La Gonella è effettivamente deliziosa in Una vergine in famiglia. Poco nuda, molto espressiva. Una vergine perfetta immolata in olocausto a una famiglia che più che un’istituzione a delinquere (secondo la geniale definizione espressa in un altro film iconoclasta, La grande scrofa nera) è un vero e proprio conglomerato di mostri. Il padre, Mario Colli, è una caricatura sinistramente plausibile, un puttaniere perbenista che fa il paio con il personaggio di un altro film con la Gonella, il contemporaneo, ruspante, La bolognese, dove Luciano Pigozzi va in casino e ci ritrova la figlia esattamente come succede qui al genitore che sta per abbassarsi i calzoni di fronte alla pargola nuda che si è sostituita a una di lui mignotta.
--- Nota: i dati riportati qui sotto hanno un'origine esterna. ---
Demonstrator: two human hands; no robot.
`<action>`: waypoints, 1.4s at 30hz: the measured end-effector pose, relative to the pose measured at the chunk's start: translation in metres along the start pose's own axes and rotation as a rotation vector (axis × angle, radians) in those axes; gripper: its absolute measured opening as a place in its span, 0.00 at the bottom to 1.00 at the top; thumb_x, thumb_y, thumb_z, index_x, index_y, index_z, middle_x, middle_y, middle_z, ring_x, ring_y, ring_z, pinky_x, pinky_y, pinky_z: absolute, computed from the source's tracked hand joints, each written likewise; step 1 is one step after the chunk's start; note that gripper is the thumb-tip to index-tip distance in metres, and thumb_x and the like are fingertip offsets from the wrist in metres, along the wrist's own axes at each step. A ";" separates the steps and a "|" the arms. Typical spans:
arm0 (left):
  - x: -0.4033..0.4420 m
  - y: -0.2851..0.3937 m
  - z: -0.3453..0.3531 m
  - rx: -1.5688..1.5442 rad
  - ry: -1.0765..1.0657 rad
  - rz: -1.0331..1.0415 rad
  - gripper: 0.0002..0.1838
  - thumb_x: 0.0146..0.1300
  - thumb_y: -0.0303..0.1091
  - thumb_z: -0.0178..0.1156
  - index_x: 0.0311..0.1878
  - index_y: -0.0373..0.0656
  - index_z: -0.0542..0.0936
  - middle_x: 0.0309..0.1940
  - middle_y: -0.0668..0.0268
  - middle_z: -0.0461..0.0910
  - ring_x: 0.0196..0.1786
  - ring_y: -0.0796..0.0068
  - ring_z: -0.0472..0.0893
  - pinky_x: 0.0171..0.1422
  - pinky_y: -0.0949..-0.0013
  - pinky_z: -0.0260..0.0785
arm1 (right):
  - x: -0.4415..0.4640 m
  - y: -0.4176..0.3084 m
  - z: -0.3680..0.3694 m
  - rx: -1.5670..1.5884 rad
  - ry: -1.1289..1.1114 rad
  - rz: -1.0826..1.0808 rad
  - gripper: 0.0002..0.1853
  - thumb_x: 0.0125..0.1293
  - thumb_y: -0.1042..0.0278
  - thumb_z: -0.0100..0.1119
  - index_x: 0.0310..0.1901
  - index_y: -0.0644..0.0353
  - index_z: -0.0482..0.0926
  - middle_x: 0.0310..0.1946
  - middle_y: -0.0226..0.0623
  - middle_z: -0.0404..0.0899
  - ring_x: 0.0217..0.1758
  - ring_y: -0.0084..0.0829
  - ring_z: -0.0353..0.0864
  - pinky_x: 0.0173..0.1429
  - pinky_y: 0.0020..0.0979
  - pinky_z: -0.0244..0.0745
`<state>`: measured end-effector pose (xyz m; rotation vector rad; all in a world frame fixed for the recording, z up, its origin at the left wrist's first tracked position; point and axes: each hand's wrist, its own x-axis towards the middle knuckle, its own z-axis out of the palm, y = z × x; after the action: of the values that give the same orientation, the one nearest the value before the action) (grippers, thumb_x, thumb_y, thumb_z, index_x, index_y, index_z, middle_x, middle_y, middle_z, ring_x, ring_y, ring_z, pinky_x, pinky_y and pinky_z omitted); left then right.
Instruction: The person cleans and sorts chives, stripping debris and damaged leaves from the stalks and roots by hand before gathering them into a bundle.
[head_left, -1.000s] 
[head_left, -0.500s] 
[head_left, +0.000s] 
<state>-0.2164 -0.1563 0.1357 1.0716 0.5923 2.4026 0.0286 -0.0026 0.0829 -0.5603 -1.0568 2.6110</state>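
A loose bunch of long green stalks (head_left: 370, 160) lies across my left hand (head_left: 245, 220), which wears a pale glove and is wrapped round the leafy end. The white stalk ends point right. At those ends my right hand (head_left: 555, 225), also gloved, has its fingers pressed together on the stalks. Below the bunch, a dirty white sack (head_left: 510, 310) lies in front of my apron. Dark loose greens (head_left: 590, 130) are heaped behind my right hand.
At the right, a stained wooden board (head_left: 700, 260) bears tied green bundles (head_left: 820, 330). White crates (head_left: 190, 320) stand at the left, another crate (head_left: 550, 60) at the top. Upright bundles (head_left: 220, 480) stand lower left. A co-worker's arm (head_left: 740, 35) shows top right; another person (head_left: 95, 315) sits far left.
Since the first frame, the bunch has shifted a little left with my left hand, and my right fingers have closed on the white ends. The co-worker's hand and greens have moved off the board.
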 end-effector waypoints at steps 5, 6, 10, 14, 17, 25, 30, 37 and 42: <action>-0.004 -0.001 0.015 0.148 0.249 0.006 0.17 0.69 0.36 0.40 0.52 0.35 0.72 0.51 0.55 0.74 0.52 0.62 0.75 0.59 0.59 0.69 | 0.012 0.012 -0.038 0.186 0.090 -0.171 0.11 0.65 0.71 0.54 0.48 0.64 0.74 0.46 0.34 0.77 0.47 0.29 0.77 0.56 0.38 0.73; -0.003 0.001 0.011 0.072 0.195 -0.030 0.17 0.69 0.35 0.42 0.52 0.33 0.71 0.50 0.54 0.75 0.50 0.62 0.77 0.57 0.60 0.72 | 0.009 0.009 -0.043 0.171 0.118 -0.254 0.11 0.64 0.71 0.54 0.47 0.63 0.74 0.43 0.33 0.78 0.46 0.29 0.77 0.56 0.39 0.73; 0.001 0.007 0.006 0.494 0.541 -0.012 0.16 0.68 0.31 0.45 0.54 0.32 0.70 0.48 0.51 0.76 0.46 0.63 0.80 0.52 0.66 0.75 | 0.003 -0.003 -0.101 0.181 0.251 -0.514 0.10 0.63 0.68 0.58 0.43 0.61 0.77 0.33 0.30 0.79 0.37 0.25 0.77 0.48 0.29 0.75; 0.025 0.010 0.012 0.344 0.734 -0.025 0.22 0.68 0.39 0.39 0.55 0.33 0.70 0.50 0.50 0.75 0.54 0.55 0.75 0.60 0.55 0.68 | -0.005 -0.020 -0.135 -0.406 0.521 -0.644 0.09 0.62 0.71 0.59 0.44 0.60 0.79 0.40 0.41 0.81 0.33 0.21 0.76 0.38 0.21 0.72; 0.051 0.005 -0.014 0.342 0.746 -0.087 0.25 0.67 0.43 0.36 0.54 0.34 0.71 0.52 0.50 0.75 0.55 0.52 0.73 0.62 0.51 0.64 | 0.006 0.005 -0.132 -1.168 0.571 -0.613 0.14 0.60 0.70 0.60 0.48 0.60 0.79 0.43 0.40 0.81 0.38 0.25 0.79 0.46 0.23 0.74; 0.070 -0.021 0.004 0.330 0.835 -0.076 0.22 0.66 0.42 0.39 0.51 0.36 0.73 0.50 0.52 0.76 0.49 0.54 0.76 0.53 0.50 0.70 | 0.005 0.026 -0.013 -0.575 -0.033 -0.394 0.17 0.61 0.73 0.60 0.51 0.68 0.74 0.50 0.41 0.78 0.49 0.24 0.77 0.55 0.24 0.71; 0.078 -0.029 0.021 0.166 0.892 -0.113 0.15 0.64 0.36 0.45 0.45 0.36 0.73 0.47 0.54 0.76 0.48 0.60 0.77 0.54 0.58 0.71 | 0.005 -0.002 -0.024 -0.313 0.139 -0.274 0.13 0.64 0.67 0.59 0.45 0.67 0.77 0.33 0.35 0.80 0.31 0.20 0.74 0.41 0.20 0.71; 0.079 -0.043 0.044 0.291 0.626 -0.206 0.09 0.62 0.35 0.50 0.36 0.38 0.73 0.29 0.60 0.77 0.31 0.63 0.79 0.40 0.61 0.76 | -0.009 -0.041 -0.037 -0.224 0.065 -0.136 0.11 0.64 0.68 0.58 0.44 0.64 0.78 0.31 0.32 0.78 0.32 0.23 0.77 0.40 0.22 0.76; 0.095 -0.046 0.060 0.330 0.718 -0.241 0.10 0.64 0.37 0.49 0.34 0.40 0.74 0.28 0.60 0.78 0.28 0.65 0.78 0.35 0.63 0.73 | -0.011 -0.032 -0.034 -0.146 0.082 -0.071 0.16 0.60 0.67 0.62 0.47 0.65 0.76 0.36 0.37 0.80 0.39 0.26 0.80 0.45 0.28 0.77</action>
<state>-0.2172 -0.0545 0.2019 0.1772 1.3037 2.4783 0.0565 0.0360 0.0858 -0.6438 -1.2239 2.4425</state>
Tutti gli altri caratteri principali: la madre (Clara Paoli), il fratello (Luis La Torre), la fidanzata del fratello (Paola Corazzi), la zia di campagna (Carla Calò) col marito erotomane (Enzo Andronico), il fidanzatino (Gianni Dei) e la nonna di questi (Ester Carloni), nonché il maturo e piacente papà di un amico, col quale la Gonella si invola alla fine (Giorgio Ardisson), sono figure riuscite, bozzetti che vivono, come in genere i personaggi dei film di Siciliano, che magari non era uno sceneggiatore inarrivabile ma era un ottimo ritrattista, uno psicologo interessato e affascinato dalle latebre dove si annidano i sentimenti meno prevedibili. Si conclude, quindi, per una non commedia, o, terenzianamente, per una contaminazione di elementi eterogenei, dal melodramma sociale alla farsa agreste, al grottesco, all’erotico moderatamente ginecologico, che insieme riescono a fondersi in un armonico concento. Scene clou: la Gonella che danza sull’aia portando il caffé allo zio e alla zia a letto, semplicemente incantevole. E quella in cui Franca, seduta in un parco, viene avvicinata da un vecchio barbone che, potendo godere solo della fantasia, prima mangia un panino intinto nell’odore della mortadella e poi immagina di farsi la ragazzina mimando un amplesso.